Problem to work on |
A faithful, word-for-word copy of the data below is required, without pictures.

[Stored data Boundary: Start]

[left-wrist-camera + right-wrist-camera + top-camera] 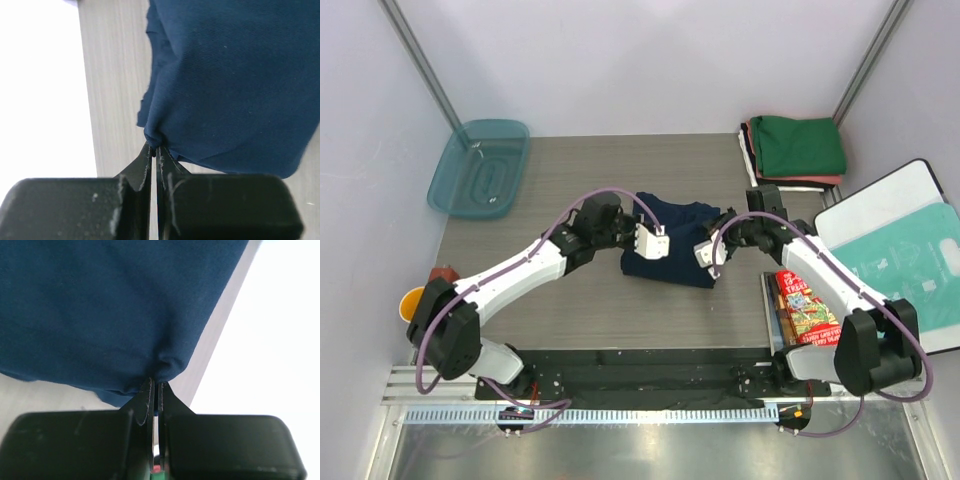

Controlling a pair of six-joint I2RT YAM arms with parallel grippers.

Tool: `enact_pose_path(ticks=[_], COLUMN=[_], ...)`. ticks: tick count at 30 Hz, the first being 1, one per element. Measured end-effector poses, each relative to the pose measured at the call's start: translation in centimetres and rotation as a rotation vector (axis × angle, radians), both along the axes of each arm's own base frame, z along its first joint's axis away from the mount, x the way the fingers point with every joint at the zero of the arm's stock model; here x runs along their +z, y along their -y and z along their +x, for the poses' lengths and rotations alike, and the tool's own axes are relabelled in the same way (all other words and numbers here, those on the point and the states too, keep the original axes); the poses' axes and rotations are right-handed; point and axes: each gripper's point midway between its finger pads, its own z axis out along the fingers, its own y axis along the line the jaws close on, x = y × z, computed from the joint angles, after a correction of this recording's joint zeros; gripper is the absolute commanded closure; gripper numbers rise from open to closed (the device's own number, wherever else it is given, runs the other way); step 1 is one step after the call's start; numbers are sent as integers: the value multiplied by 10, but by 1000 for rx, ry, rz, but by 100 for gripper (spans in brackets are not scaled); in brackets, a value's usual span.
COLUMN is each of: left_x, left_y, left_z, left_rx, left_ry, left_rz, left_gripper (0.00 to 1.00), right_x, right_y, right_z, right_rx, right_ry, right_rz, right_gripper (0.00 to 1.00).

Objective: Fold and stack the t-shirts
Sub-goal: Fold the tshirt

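Clamped shut on the soft dark navy cloth t-shirt [675,225] from both sides: left end effector [155,150] at its 9 o'clock edge, right end effector [154,385] at its 3 o'clock edge. Bunched at the middle of the grey wood-grain worktop [570,310], pinched span running 9 to 3 o'clock. Stacked well apart at 1 o'clock: folded green, salmon-red and white shirts [798,145].

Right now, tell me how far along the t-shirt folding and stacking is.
Done: folded shirts sit stacked at the far right corner, green on top of salmon-red and white. In hand: the left tool and right tool are each shut on an edge of the navy t-shirt in the middle. Left: that shirt is bunched, not a neat rectangle, and not yet on the stack.
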Motion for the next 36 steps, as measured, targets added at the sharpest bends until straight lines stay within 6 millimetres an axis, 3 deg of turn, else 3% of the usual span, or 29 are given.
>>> enact_pose_path(ticks=[8, 16, 18, 20, 22, 24, 25, 26, 27, 30, 35, 36], left_x=[-3, -41, -53, -60, -65, -66, -66, -65, -63, -52, -31, -28], left_y=[0, 14, 19, 22, 23, 23, 22, 20, 18, 7, -16, -19], left_z=[43, 92, 103, 111, 121, 132, 138, 144, 150, 163, 179, 180], left_rx=[27, 44, 52, 62, 79, 107, 125, 145, 173, 254, 383, 397], left_ry=[21, 29, 41, 60, 90, 134, 157, 181, 207, 277, 373, 378], left_rz=[-15, -9, -10, -14, -14, -16, -18, -19, -21, -13, -5, -2], left_gripper=[100, 100, 100, 86, 67, 60, 36, 11, 0, 0, 0, 0], right_x=[3, -7, -8, -12, -24, -39, -46, -51, -54, -47, -14, -9], right_y=[6, 12, 14, 18, 24, 33, 37, 41, 48, 63, 80, 82], right_z=[40, 68, 76, 83, 91, 101, 107, 113, 122, 137, 153, 155], right_rx=[-59, -119, -143, -177, -226, -293, -326, -354, -406, -517, -665, -693], right_ry=[73, 112, 150, 200, 230, 254, 263, 269, 286, 345, 436, 434], right_rz=[4, 2, 7, 14, 18, 13, 6, 2, -1, 10, 78, 98], right_gripper=[99, 99, 93, 62, 34, 28, 20, 19, 18, 16, 17, 23])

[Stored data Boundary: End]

Answer box |
[left-wrist-camera + right-wrist-camera + top-camera] 

Controlling a pair of six-joint I2RT YAM arms with parallel grippers.

Tool: `enact_pose_path(ticks=[_], COLUMN=[_], ...)`. ticks: tick count at 30 Hz, the first being 1, one per element. Measured end-effector poses, each relative to the pose measured at the call's start: translation in centimetres and rotation as a rotation vector (axis × angle, radians), both along the axes of each arm's own base frame, z along its first joint's axis away from the mount, x the way the fingers point with every joint at the zero of the arm's stock model; here x runs along their +z, y along their -y and z along their +x, for the poses' lengths and rotations alike, and the tool's own axes are relabelled in the same way (all other words and numbers here, those on the point and the states too, keep the original axes); the poses' axes and rotations are right-handed; point and axes: each gripper's point midway between its finger pads, its own z axis out along the fingers, its own y axis along the line the jaws close on, x = y × z, computed from the joint angles, after a correction of this recording's joint zeros; gripper is the absolute commanded closure; gripper numbers rise from open to closed (the device's own number, wherever else it is given, runs the other way); step 1 is one step after the call's start; numbers are sent as integers: the value multiplied by 10, but by 1000 for rx, ry, rz, but by 100 for gripper (spans in brackets are not scaled); in brackets, a value's usual span.
COLUMN is each of: left_x, left_y, left_z, left_rx, left_ry, left_rz, left_gripper (0.00 to 1.00), right_x, right_y, right_z, right_rx, right_ry, right_rz, right_gripper (0.00 to 1.00).

Objective: Fold and stack the t-shirts
Sub-goal: Fold the tshirt

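Clamped shut on the soft dark navy cloth t-shirt [675,225] from both sides: left end effector [155,150] at its 9 o'clock edge, right end effector [154,385] at its 3 o'clock edge. Bunched at the middle of the grey wood-grain worktop [570,310], pinched span running 9 to 3 o'clock. Stacked well apart at 1 o'clock: folded green, salmon-red and white shirts [798,145].

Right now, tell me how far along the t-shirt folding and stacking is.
Done: folded shirts sit stacked at the far right corner, green on top of salmon-red and white. In hand: the left tool and right tool are each shut on an edge of the navy t-shirt in the middle. Left: that shirt is bunched, not a neat rectangle, and not yet on the stack.
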Motion for the next 36 steps, as measured, targets added at the sharpest bends until straight lines stay within 6 millimetres an axis, 3 deg of turn, else 3% of the usual span, or 29 are given.
>>> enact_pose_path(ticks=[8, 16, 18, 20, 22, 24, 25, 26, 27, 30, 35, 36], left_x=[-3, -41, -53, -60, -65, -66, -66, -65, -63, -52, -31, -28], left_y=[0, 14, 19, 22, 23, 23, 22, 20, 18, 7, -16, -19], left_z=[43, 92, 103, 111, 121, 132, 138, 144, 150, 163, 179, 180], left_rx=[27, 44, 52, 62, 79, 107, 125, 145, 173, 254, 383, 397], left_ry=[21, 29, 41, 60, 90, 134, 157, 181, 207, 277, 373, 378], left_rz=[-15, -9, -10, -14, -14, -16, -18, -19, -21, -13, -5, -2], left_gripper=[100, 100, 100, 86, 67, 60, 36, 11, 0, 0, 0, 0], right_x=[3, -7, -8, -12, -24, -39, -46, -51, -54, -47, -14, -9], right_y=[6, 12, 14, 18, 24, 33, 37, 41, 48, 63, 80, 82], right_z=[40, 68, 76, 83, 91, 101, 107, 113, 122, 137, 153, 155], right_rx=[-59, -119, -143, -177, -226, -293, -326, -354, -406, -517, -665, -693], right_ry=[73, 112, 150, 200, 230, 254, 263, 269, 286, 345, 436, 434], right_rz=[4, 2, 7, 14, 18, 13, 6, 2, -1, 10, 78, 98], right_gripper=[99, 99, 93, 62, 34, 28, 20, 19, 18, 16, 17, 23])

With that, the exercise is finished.